──────── Data extract ────────

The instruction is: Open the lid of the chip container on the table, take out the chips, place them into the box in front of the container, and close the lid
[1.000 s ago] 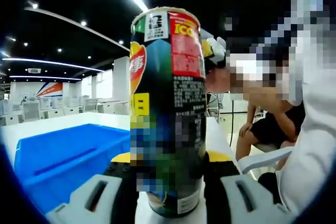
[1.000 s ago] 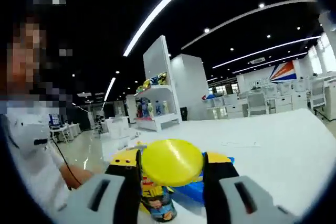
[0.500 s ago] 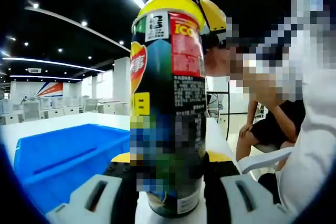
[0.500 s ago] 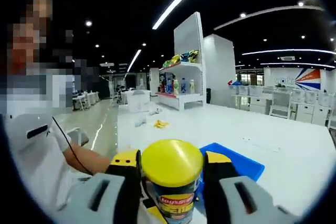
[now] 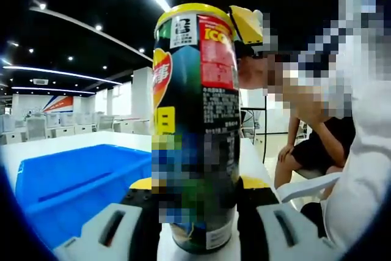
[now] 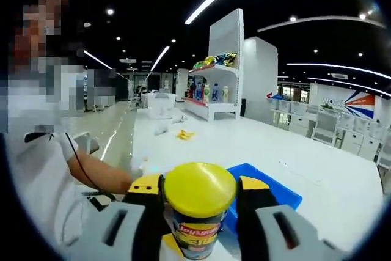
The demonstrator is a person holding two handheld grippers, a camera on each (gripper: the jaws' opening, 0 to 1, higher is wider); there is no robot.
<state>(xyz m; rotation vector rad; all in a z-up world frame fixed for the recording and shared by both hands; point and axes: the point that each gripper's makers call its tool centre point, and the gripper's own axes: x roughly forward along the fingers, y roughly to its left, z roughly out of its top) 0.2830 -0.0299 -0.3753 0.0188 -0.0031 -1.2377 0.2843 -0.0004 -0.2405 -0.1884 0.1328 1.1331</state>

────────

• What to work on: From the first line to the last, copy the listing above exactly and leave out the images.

• Problem solution:
The instruction is: Open the lid of the chip container on the table, take out the chips, place them into the box in front of the container, and close the lid
[1.000 s ago] 
[1.000 s ago] 
[0.500 s ago] 
[0.500 s ago] 
[now] 
[now] 
The demonstrator is a person holding two handheld grippers, a camera on each (gripper: the jaws' opening, 0 to 1, higher is wider); there is no robot.
<state>(xyz m; rotation vector rad; all in a z-up world frame fixed for the recording and shared by both hands; point and axes: the point that each gripper's makers call its tool centre point, and the gripper's own axes: x roughly forward along the fingers, y roughly to its left, z roughly out of its top) 0.2830 -0.0299 -0.3753 0.0188 -0.0031 -1.2377 0.2843 -0.0004 -0.2405 -0.1884 0.1328 1.1331</state>

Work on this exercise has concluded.